Give back an exact copy of the lines in the records below, from the line that has "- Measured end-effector" through the line that has "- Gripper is", and nothing besides.

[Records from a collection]

▬▬▬▬▬▬▬▬▬▬

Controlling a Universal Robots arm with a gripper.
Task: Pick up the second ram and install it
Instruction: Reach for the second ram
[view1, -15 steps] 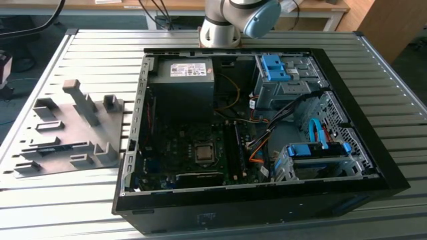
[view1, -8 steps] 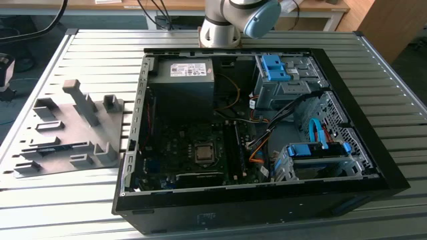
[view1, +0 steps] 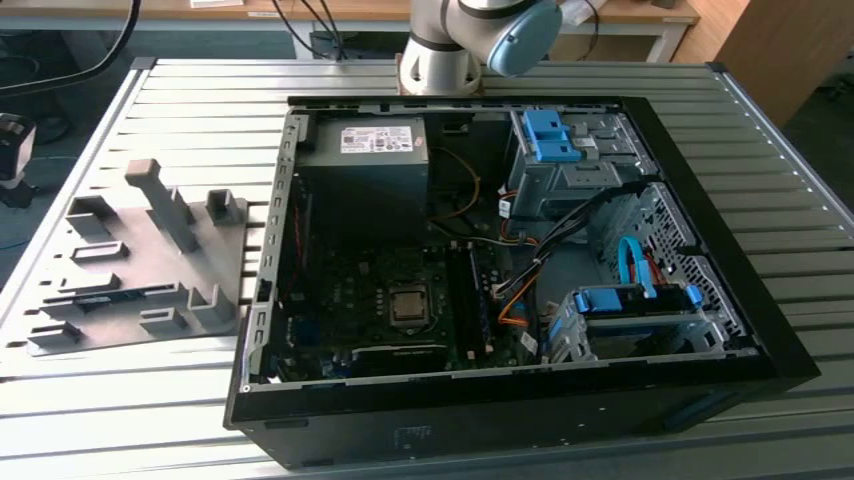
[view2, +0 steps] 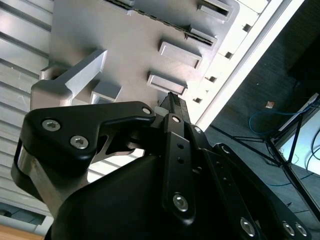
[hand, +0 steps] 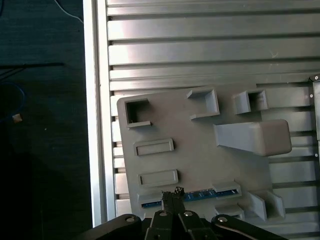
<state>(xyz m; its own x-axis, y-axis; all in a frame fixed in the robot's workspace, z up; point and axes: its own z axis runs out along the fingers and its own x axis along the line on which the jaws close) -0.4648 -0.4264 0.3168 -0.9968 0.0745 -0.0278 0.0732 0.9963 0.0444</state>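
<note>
Ram (hand: 210, 193) sits on edge in a slot of the grey tray (hand: 200, 155) on the tabletop (hand: 200, 50), at the exterior view's left of the case (view1: 534, 420). Tool (hand: 173, 192) hangs over the ram, fingers pressed together, gripping nothing.

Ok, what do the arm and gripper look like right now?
The arm is silver-grey tubing with rounded joints and a light blue cap. The gripper is matt black, built of flat linkage bars joined by silver screws, narrowing to slim tips.
</note>
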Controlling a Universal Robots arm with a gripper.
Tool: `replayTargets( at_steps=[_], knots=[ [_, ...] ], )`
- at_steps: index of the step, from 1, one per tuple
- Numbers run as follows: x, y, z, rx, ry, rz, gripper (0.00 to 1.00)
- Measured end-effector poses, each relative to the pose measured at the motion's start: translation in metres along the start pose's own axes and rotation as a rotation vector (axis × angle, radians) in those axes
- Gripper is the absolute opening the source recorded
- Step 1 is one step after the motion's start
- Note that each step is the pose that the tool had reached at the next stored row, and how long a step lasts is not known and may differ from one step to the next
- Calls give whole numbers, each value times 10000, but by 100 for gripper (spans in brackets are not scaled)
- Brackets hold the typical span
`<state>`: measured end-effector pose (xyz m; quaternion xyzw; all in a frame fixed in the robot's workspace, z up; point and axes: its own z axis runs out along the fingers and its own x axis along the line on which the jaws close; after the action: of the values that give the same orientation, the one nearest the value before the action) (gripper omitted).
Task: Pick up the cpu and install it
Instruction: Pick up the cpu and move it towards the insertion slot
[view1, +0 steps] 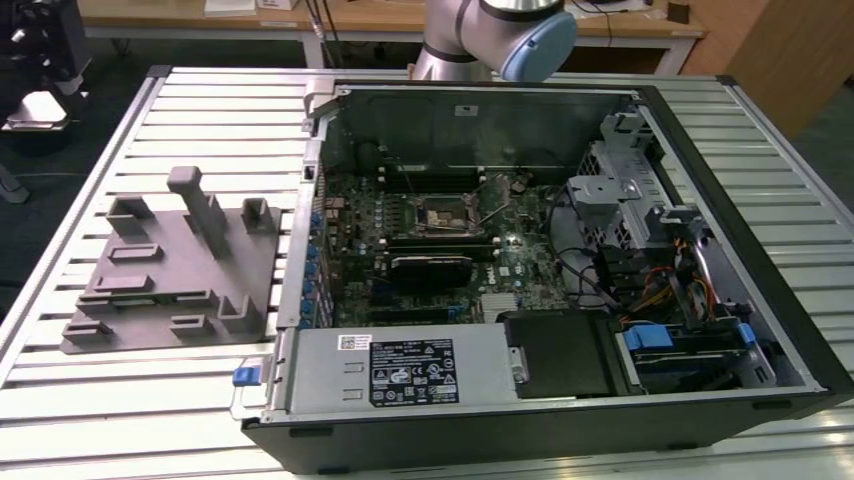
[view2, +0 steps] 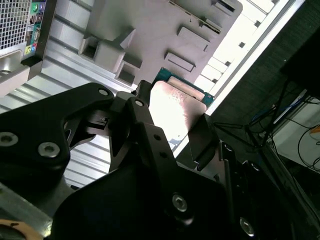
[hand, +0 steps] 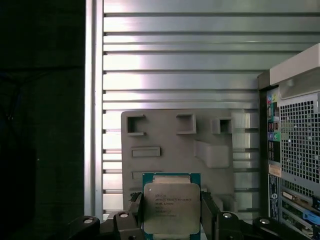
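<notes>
Two opposite edges of the cpu (hand: 171, 207) are clamped in the pincer (hand: 171, 220), so you are carrying it. In both wrist views it sits between the black fingers (hand: 208, 212), with its metal top facing the first wrist camera. The grey fixture block (hand: 177, 145) and the slatted counter (hand: 175, 60) lie beyond it, and the back of the computer case (hand: 295, 150) stands to one side. In the exterior view the socket (view1: 438, 212) sits on the board inside the case, well apart from the fixture block. Expect the cpu to be light, stiff and flat, with no give under the fingers. The metal top looks smooth and is probably slippery, so the thin green rim, where you have it, is the sensible hold. The underside is hidden here. Judge it fragile and keep it off anything hard. A light, even squeeze should be enough, since a harder one could tilt or flick so thin a piece.
</notes>
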<state>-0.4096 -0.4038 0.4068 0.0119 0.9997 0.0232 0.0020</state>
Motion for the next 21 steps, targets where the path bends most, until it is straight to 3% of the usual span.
replayTargets(
  at_steps=[21],
  knots=[
    [-376,9,2,0,0,0,54]
  ],
)
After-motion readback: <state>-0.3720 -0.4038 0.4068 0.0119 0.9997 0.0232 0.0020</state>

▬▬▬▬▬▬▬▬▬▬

EXERCISE OUTPUT:
- Measured end-effector poses, each relative to the pose measured at the motion's start: translation in metres along the start pose's own axes and rotation as a rotation vector (axis × angle, radians) in those axes
- Gripper is the absolute opening the source recorded

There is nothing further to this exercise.